Говорю вам все это, чтобы объяснить, что это стадное существование на американской авиабазе, еда, которую проглатываешь, не присаживаясь, за каких-нибудь десять минут, эти хождения туда-сюда между одноместными самолетами в 600 лошадиных сил в каком-то абстрактном строении, куда нас насовали по три человека в комнату, — одним словом, эта человеческая пустыня весьма мало согревает мою душу. Как и бесполезные задания без всякой надежды вернуться в июне 1940 года, это болезнь, через которую надо пройти. Срок этой болезни неизвестен. Но я не считаю себя вправе уклоняться от этой болезни. Вот и все. И сегодня моя печаль гораздо глубже. Я печалюсь за мое поколение, которое полностью лишено человеческой субстанции. Восприняв в виде духовной пищи лишь бары, математику и автомашины Бюгатти, мое поколение вовлечено сегодня в чисто стадную деятельность, характеризующуюся своей полной бесцветностью. Этого не хотят замечать. Возьмем, к примеру, такое явление, как война сто лет тому назад. Посмотрите, сколько усилий тратилось на то, чтобы удовлетворять духовные, поэтические или просто человеческие запросы тех же военных. Сегодня, когда нас высушили куда сильнее, чем кирпичи, мы смеемся над этими глупостями. Мундиры, знамена, песни, музыка, победы (сегодня нет побед — ничего, что по своему практическому значению соответствовало бы какому-нибудь Аустерлицу)! Сегодня существуют лишь явления более или менее быстрого перемалывания. Любая лирика звучит смешно, и люди противятся тому, чтобы их пробудили к какой-либо духовной жизни. Они честно выполняют своего рода работу на конвейере. Как говорит американская молодежь: мы честно взвалили на себя эту «неблагодарную работенку» — пропаганда во всем мире с отчаянием тщится что-то доказать. Болезнь этих пропагандистов не в том, что у них нет таланта, а в том, что им не дозволено, если они не хотят показаться выспренними, опираться на великие освежающие мифы. От греческой, трагедии человечество скатилось до театра господина Вернейя (дальше уж некуда). Век рекламы, конвейера системы Бедо, тоталитарных режимов, армий без труб и без знамен! Нет и молитв по усопшим. Ненавижу всеми силами мою эпоху. Человек в ней умирает от жажды.

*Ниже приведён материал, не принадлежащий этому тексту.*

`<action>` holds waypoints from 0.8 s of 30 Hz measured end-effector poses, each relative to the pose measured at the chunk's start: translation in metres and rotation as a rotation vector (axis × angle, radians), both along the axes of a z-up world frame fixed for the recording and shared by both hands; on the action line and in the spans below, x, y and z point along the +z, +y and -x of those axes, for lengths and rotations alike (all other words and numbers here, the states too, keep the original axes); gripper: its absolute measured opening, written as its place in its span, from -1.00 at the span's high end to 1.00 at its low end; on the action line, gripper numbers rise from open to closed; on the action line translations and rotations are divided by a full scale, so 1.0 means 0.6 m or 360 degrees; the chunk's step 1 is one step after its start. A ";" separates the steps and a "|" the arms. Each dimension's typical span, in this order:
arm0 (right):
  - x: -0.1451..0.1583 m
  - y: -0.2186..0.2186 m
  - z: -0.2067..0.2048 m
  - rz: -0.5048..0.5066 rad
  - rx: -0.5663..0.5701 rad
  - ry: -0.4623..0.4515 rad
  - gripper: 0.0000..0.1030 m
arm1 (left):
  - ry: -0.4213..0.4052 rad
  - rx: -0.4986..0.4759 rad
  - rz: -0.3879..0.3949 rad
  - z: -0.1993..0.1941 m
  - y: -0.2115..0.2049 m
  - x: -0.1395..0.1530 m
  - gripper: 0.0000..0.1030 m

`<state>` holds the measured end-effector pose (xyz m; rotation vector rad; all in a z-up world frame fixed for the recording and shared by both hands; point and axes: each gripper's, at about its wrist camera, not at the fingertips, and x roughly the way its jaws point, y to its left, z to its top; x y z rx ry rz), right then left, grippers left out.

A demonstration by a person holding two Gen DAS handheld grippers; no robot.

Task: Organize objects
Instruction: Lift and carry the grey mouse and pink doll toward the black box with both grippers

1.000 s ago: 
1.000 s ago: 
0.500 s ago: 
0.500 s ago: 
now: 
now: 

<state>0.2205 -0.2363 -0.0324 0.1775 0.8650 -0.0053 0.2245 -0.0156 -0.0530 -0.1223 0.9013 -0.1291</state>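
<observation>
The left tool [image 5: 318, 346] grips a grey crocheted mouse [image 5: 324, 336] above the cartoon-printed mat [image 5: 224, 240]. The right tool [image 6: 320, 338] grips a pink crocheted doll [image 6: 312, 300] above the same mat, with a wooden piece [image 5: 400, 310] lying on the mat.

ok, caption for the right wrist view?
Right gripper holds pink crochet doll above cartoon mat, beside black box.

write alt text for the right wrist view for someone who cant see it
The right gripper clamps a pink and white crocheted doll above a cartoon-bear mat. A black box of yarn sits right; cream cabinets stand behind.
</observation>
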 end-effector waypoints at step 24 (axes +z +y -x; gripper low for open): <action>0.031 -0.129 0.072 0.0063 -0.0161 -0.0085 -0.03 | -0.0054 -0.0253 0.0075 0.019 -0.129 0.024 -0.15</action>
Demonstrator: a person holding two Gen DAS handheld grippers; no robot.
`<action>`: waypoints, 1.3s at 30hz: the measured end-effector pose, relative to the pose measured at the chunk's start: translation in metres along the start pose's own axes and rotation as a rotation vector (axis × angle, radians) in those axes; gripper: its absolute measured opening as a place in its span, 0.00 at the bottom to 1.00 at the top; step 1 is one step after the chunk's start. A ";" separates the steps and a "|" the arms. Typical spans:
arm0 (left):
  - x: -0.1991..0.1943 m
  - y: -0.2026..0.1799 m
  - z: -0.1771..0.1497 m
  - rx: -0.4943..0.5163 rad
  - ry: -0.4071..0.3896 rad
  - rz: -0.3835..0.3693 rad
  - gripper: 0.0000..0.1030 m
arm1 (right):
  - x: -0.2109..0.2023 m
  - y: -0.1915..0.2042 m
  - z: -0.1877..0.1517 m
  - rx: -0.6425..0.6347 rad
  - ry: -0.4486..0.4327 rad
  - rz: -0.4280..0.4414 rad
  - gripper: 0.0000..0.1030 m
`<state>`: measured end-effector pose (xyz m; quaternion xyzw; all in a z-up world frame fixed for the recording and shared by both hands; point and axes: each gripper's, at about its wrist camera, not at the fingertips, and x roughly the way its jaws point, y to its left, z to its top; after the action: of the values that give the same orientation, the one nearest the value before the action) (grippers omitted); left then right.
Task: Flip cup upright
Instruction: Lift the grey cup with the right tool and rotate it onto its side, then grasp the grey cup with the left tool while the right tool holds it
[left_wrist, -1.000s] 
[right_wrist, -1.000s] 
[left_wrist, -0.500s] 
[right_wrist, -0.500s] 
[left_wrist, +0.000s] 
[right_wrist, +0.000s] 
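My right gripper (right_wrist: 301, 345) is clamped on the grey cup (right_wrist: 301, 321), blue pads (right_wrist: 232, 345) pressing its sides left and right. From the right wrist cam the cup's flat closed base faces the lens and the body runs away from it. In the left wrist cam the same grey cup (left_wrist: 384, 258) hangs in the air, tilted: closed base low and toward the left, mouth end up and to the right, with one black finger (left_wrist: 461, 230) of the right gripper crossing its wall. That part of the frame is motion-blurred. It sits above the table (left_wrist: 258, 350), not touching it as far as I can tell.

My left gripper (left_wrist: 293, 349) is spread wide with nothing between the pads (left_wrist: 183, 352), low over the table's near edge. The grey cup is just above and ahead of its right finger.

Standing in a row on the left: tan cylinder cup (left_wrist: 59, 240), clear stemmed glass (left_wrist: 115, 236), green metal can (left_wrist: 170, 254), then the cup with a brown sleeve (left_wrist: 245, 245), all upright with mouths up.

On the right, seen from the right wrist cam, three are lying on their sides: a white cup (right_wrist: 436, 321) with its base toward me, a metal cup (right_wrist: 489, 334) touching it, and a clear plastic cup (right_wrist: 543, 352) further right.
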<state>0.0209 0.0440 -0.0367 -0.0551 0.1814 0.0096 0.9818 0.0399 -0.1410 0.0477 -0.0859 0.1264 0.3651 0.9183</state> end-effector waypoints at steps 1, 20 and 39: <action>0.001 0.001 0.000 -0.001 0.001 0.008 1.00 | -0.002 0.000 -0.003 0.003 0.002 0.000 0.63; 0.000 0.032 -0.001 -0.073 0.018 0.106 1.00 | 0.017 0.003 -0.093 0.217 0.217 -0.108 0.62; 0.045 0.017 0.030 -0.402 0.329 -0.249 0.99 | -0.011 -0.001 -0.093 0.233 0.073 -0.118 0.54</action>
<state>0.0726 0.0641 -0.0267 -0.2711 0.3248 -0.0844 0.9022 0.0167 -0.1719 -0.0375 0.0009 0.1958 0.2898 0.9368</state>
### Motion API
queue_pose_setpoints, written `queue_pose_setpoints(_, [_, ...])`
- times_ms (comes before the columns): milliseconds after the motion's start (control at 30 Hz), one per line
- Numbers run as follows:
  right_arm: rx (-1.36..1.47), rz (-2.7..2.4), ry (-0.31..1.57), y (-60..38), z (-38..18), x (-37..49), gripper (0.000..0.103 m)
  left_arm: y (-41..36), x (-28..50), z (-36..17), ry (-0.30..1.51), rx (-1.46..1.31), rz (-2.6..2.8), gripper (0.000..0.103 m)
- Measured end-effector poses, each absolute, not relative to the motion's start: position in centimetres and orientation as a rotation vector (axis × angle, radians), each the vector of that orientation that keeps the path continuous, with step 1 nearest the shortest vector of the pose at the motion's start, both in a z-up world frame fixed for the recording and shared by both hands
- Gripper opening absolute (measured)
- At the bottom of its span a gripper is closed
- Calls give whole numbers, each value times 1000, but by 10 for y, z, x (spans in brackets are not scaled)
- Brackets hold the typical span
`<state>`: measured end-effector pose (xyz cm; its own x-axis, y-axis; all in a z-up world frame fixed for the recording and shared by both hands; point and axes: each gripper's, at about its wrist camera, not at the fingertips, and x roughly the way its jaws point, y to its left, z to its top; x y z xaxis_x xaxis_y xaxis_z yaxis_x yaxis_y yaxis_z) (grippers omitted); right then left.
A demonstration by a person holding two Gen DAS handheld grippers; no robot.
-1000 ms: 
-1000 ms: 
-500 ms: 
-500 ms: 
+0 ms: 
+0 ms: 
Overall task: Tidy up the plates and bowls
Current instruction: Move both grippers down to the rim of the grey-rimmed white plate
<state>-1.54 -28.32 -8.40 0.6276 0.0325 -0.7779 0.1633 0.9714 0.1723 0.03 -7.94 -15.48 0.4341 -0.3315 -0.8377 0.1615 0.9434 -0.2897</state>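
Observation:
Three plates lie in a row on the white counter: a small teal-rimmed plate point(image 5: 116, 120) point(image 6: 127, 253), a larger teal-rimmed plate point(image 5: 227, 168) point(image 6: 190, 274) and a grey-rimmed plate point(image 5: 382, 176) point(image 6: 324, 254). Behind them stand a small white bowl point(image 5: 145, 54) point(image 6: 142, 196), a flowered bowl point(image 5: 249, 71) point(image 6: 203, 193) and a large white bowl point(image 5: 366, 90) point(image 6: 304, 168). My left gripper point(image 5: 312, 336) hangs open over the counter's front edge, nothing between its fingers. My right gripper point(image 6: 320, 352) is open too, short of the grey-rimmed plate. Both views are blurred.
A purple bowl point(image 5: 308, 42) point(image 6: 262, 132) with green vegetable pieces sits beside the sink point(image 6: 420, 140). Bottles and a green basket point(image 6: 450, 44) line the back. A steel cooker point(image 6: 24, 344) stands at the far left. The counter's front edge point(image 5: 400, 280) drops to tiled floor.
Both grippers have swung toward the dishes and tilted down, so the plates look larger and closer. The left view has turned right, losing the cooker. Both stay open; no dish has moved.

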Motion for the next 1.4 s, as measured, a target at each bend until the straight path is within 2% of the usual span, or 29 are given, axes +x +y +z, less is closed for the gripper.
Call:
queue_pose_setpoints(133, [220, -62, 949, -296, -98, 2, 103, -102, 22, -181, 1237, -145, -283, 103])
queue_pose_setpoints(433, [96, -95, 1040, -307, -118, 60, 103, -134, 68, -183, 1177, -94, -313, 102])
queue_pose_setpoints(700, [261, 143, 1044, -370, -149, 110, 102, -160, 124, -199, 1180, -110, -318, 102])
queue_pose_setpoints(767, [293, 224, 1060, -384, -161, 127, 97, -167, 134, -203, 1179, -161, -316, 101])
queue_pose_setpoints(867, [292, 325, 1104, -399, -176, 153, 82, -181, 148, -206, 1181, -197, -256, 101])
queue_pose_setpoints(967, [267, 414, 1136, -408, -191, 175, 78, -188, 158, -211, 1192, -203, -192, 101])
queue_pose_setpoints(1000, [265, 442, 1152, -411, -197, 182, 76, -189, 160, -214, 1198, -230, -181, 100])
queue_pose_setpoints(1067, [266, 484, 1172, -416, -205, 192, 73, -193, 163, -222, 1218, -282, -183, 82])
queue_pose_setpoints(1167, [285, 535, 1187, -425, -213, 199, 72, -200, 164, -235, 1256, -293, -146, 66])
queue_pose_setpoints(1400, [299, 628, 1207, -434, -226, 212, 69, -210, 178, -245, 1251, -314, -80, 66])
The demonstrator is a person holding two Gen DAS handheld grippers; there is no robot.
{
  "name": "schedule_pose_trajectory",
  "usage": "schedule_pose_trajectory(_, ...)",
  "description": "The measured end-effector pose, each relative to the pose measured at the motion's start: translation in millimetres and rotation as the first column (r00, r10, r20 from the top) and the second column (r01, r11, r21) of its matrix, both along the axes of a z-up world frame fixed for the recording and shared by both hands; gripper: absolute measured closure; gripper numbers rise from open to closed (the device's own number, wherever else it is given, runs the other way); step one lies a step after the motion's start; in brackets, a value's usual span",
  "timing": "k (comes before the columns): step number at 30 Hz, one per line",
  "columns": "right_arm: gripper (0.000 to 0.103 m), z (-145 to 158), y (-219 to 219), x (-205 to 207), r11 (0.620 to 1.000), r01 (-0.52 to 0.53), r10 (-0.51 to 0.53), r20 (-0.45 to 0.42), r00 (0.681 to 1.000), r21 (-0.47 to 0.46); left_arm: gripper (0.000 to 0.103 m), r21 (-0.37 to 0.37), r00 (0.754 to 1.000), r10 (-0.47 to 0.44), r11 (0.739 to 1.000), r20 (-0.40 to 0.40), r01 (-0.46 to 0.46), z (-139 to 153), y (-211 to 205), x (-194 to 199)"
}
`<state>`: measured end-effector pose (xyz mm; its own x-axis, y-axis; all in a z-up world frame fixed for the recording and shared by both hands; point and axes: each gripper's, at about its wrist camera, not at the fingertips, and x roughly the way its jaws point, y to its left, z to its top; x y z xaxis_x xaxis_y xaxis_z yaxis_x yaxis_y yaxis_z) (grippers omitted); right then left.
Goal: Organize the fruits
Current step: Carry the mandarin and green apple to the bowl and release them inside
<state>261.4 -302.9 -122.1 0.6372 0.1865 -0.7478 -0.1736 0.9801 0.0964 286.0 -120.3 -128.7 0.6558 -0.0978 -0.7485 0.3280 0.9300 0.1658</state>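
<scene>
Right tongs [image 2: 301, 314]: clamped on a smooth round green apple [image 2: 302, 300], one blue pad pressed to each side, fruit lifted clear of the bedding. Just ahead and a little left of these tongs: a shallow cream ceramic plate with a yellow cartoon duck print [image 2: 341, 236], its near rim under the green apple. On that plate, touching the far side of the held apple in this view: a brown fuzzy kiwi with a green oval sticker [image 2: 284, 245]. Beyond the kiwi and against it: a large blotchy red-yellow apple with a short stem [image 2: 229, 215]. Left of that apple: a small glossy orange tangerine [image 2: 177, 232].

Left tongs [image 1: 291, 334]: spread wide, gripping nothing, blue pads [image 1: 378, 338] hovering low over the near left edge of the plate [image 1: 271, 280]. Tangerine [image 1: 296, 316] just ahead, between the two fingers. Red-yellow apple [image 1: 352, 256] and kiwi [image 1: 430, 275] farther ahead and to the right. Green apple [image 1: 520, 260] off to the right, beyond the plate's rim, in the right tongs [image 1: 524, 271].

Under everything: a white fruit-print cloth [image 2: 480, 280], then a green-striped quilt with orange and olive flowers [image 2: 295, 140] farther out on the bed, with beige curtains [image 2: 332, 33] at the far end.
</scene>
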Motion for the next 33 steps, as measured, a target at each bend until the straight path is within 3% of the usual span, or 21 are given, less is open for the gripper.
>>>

Ах, генерал! Существует лишь одна проблема, одна-единственная на свете. Вернуть людям духовную сущность, духовные заботы. Сделать так, чтобы их захлестнуло чем-то вроде григорианского песнопения. Будь я верующим и окончись это время «необходимой и неблагодарной работенки», я бы мог жить только в бенедиктинском монастыре Солезма, где под сводами разливается григорианское литургическое песнопение. Видите ли, жить холодильниками, политикой, балансами и кроссвордами больше нельзя. Нельзя! Нельзя больше жить без поэзии, красок, любви. Стоит услышать крестьянскую песню XV века — и сразу понимаешь, куда мы скатились. В ушах у нас стоит лишь голос робота пропаганды (не обижайтесь на меня). Два миллиарда людей не слышат больше ничего, кроме робота, не понимают ничего, кроме робота, сами становятся роботами. Все потрясения последних тридцати лет имеют лишь два источника: тупики экономической системы XIX века и духовную безысходность. Почему Мермоз последовал за своим балбесом-полковником де ля Рокком? Почему Россия? Почему Испания? Люди испробовали картезианские ценности: вне естественных наук это ничего им не дало. Существует лишь одна проблема, одна-единственная: вспомнить, что существует еще и жизнь духа, куда возвышеннее, чем жизнь разума. И эта жизнь духа — единственное, что приносит удовлетворение человеку. Это лежит за пределами религии, являющейся лишь одной из форм духовной жизни (хотя и, возможно, жизнь духа приводит к религии в широком смысле). А жизнь духа начинается там, где существо «единое, неделимое» мыслится как нечто превосходящее материалы, из которых оно состоит. Любовь к своему дому — эта неизвестная в Соединенных Штатах любовь — уже жизнь духа.